In the records below, find the line holding "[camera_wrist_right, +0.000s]" and the line holding "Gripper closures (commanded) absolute". Set down both, with every line between them, exactly.

(Input material)

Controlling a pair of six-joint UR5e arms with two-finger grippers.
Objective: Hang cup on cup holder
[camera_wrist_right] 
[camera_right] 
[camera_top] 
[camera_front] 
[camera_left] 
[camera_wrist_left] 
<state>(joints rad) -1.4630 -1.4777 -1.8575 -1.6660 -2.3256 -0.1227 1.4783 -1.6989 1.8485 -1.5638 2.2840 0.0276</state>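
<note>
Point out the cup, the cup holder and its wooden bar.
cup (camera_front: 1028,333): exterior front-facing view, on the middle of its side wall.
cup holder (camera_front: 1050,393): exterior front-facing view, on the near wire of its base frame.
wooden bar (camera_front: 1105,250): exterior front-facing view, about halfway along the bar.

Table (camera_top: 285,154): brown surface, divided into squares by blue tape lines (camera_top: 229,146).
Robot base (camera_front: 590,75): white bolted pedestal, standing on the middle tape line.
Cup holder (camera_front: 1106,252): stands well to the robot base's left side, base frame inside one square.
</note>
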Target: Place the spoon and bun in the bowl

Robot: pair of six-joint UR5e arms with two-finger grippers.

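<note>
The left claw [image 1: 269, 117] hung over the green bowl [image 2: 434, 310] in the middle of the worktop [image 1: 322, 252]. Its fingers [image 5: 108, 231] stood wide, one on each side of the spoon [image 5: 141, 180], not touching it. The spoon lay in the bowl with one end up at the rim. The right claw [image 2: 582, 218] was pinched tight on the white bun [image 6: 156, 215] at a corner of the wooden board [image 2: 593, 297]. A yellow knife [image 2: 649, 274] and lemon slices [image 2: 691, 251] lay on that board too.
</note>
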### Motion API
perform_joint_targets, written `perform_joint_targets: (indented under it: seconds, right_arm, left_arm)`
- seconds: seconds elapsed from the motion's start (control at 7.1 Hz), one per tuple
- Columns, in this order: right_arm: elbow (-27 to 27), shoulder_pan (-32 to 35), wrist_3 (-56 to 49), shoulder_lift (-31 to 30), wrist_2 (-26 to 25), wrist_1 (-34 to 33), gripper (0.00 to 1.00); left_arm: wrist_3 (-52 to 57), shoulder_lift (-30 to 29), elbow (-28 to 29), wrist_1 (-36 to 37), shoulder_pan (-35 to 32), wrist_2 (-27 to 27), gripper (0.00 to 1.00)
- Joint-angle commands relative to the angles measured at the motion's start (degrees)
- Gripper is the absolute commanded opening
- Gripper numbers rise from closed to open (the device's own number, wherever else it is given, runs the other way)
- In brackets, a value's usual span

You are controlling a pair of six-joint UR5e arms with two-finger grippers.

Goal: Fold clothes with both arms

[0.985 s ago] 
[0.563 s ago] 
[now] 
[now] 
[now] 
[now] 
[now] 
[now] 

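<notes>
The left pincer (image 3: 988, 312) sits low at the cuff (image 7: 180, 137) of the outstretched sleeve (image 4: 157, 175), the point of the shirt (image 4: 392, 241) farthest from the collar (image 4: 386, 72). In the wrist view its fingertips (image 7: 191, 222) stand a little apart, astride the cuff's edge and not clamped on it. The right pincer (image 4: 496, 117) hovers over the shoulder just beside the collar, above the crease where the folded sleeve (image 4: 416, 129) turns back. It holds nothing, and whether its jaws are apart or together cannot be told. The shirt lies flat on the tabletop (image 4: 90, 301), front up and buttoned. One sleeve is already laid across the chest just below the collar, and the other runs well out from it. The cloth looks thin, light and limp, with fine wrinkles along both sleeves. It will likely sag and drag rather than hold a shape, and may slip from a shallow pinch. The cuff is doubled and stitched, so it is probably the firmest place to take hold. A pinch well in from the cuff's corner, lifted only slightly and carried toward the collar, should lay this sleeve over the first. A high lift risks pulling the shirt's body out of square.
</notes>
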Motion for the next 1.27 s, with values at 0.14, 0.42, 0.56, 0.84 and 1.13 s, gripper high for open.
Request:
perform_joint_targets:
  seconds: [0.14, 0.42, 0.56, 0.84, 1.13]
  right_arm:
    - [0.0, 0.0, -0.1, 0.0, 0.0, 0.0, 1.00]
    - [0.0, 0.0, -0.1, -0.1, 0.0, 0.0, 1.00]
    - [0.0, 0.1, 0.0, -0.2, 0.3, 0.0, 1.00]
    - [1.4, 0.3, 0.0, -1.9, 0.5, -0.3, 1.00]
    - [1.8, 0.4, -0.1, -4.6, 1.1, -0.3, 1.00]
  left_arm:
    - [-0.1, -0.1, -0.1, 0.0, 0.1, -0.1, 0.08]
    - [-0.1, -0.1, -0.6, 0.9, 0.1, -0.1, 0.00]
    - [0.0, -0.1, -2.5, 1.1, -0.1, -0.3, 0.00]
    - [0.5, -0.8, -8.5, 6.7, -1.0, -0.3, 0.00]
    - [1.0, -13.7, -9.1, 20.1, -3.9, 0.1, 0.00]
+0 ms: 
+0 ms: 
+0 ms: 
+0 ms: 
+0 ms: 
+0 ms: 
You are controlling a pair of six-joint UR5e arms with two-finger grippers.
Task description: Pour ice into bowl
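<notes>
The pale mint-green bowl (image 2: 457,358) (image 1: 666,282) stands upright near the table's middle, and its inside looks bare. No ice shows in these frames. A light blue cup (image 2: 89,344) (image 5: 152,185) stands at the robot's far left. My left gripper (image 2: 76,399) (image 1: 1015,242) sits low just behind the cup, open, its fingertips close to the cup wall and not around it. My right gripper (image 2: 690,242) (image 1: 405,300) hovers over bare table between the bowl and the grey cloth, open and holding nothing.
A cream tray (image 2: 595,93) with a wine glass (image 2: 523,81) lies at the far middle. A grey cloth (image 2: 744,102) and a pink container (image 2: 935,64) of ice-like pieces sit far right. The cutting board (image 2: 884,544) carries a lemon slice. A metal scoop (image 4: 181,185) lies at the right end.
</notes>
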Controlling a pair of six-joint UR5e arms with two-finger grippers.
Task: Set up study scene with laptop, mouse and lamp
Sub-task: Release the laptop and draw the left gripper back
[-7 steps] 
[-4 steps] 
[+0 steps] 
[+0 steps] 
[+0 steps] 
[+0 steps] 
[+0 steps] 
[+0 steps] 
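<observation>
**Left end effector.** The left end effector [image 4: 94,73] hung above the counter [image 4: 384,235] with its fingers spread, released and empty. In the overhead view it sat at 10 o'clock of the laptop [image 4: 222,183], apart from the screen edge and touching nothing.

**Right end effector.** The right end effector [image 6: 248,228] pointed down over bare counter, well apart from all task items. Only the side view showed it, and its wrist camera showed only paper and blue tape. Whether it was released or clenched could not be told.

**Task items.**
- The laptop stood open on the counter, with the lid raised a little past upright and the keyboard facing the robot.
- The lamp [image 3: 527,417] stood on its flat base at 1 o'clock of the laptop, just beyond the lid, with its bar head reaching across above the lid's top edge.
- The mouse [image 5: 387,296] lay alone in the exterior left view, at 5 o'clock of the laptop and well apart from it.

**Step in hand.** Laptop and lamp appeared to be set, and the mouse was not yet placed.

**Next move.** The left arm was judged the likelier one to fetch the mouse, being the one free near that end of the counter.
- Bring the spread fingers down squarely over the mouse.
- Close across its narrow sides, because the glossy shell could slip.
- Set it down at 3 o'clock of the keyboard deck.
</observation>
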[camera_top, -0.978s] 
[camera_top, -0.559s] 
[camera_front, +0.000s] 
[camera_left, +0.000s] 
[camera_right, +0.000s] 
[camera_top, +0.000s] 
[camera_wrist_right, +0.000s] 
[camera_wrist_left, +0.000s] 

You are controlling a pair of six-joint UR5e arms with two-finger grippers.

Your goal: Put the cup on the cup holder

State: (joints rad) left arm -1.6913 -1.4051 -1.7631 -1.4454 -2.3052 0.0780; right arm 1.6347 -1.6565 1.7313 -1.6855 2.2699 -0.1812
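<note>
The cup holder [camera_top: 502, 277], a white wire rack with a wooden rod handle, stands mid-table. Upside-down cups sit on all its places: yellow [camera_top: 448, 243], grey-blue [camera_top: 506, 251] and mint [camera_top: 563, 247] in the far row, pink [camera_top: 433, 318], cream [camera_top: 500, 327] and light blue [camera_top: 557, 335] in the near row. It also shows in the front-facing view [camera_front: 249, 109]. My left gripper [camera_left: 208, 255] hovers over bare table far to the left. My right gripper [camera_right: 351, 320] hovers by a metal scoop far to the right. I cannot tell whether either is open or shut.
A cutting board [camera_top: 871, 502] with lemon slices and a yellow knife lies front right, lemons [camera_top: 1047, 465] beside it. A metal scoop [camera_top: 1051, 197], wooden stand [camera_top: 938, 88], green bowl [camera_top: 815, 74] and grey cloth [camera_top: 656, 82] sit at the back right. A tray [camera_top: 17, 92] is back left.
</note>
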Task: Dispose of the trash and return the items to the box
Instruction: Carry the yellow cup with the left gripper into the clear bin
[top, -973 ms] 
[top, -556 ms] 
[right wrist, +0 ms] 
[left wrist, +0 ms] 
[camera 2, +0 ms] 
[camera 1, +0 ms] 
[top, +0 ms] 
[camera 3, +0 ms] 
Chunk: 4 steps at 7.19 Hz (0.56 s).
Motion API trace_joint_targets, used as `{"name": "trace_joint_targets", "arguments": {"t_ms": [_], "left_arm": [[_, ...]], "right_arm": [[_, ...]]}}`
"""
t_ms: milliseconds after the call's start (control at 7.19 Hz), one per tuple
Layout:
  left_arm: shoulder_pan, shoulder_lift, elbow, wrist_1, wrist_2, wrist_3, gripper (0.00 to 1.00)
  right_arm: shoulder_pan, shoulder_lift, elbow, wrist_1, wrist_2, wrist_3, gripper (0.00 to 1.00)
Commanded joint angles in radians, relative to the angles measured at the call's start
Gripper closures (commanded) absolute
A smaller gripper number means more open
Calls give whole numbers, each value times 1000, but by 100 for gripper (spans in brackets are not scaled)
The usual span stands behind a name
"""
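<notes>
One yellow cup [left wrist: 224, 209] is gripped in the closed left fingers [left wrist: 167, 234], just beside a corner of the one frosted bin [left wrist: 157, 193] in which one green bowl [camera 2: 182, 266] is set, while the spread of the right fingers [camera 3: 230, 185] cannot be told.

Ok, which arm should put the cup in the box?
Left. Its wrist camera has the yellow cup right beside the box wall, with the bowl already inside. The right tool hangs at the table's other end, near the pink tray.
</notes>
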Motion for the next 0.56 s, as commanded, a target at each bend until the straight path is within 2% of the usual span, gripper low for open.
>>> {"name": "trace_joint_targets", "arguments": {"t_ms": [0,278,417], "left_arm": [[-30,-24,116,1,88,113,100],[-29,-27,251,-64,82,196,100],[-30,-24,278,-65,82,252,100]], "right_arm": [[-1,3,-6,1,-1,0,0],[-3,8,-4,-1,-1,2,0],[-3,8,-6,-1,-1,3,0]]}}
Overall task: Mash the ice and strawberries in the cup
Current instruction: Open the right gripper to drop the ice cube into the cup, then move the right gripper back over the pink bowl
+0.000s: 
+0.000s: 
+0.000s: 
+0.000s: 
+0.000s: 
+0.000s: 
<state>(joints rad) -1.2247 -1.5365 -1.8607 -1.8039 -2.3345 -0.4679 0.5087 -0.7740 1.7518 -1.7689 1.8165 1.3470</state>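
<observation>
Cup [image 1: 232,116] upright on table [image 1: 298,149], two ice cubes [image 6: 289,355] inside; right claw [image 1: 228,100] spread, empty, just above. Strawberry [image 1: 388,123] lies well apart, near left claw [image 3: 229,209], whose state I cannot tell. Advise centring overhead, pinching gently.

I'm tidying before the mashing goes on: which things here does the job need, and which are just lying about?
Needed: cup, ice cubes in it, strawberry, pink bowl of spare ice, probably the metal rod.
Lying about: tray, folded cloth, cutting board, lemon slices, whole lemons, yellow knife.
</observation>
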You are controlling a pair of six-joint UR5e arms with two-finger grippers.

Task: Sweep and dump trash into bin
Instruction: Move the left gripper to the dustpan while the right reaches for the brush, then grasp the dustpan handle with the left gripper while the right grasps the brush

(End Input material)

> **Task answer**:
[camera_wrist_right, +0.000s] 
[camera_wrist_left, +0.000s] 

You are controlling a pair of six-joint UR5e arms with two-finger grippers.

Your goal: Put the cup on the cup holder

State: (joints rad) left arm -1.6913 -1.4051 -1.7631 -1.4454 -2.3052 0.0780; right arm 1.6347 -1.6565 1.7313 -1.6855 2.2699 -0.1812
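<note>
The cup holder [camera_top: 502, 277], a white wire rack with a wooden rod handle, stands mid-table. Upside-down cups sit on all its places: yellow [camera_top: 448, 243], grey-blue [camera_top: 506, 251] and mint [camera_top: 563, 247] in the far row, pink [camera_top: 433, 318], cream [camera_top: 500, 327] and light blue [camera_top: 557, 335] in the near row. It also shows in the front-facing view [camera_front: 249, 109]. My left gripper [camera_left: 208, 255] hovers over bare table far to the left. My right gripper [camera_right: 351, 320] hovers by a metal scoop far to the right. I cannot tell whether either is open or shut.
A cutting board [camera_top: 871, 502] with lemon slices and a yellow knife lies front right, lemons [camera_top: 1047, 465] beside it. A metal scoop [camera_top: 1051, 197], wooden stand [camera_top: 938, 88], green bowl [camera_top: 815, 74] and grey cloth [camera_top: 656, 82] sit at the back right. A tray [camera_top: 17, 92] is back left.
</note>
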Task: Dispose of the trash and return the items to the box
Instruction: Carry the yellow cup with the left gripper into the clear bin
[top, -973 ms] 
[top, -556 ms] 
[right wrist, +0 ms] 
[left wrist, +0 ms] 
[camera 2, +0 ms] 
[camera 1, +0 ms] 
[top, +0 ms] 
[camera 3, +0 ms] 
Chunk: 4 steps at 7.19 Hz (0.56 s).
Motion API trace_joint_targets, used as `{"name": "trace_joint_targets", "arguments": {"t_ms": [_], "left_arm": [[_, ...]], "right_arm": [[_, ...]]}}`
"""
t_ms: milliseconds after the call's start (control at 7.19 Hz), one per tuple
Layout:
  left_arm: shoulder_pan, shoulder_lift, elbow, wrist_1, wrist_2, wrist_3, gripper (0.00 to 1.00)
  right_arm: shoulder_pan, shoulder_lift, elbow, wrist_1, wrist_2, wrist_3, gripper (0.00 to 1.00)
Commanded joint angles in radians, relative to the angles measured at the call's start
Gripper closures (commanded) absolute

No additional output will be produced.